Thanks Josh. Works like a charm and the least amount of code. Nice work and thanks again.
1

Ask for all vars and grep yours:

set | egrep "^Q[0-9]=|^Q[1-4][0-9]=|^Q50=" | sort -nt= -k2 | tail -1 | cut -d= -f1

Comments

0

Run through each of the 50 variables using indirect variable expansion, then save the name whose value is the greatest.
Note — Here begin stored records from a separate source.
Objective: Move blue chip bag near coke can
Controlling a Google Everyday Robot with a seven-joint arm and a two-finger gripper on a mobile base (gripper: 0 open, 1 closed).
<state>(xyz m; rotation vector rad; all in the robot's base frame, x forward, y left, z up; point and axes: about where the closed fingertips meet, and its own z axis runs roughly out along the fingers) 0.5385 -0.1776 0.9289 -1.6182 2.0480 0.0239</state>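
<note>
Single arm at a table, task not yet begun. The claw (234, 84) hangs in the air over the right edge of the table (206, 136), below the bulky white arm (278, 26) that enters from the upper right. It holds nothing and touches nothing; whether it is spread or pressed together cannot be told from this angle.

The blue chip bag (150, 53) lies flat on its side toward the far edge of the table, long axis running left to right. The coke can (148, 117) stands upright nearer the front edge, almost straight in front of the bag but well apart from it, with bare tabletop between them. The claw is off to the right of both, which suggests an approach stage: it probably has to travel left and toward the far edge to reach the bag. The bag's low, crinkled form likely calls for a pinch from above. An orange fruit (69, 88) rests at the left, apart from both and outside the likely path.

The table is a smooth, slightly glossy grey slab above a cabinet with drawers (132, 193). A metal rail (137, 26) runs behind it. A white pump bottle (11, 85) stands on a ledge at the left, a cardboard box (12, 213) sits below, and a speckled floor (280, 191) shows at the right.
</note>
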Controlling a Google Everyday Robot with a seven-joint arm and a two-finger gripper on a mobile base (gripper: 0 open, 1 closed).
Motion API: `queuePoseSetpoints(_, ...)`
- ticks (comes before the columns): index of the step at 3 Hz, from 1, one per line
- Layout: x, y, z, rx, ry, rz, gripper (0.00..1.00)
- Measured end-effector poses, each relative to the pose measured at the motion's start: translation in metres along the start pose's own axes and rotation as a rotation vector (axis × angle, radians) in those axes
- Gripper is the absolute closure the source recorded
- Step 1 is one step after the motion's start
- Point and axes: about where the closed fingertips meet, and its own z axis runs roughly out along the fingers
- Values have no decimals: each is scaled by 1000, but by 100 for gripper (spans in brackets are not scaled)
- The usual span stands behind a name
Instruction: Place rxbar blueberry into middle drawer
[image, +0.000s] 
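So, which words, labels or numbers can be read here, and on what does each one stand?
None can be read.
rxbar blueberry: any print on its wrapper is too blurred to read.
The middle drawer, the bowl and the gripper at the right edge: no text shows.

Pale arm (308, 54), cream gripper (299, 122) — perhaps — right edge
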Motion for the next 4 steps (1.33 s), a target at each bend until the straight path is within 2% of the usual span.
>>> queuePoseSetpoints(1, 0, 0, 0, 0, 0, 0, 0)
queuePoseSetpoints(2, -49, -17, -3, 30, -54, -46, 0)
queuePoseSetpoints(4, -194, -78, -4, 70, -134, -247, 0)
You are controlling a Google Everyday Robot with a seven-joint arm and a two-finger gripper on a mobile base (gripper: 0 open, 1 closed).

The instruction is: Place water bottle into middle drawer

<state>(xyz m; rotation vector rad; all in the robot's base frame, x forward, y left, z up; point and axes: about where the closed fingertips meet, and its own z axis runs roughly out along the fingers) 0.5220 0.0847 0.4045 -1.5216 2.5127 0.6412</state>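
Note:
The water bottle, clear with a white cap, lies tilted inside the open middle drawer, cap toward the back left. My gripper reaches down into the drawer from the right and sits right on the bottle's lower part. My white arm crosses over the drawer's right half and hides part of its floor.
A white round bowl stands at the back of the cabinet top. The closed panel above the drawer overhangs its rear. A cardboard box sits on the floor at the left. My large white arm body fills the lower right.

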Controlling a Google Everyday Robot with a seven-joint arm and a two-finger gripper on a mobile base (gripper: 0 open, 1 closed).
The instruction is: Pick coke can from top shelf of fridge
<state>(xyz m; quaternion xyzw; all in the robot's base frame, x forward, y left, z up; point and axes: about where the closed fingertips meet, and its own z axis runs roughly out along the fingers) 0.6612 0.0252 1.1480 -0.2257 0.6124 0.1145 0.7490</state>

for ((i=1; i<= 50; i++)); do
    name=Q$i
    value=${!name}
    if ((value > biggest_value)); then
        biggest_value=$value
        biggest_name=name
    fi
done

printf "%s has the largest value\n" "$biggest_name"

1 Comment

Thanks Chepner, I appreciate all the help.
0

this works for me, for example Q1-Q5

Q1=22
Q2=23
Q3=3
Q4=99
Q5=16

for i in $(seq 1 5); do
    name=Q$i
    value=${!name}
    echo "$name $value"
done  | sort -k2n | tail -1 | awk '{print $1}'

you get

Q4

4 Comments

There's no need to use eval in bash.
How could I improve this?
See my or Josh Jolly's answer. You are using eval just to perform indirect parameter expansion.
I forgot to say thank you here. Help is always appreciated you all. Thank you very much.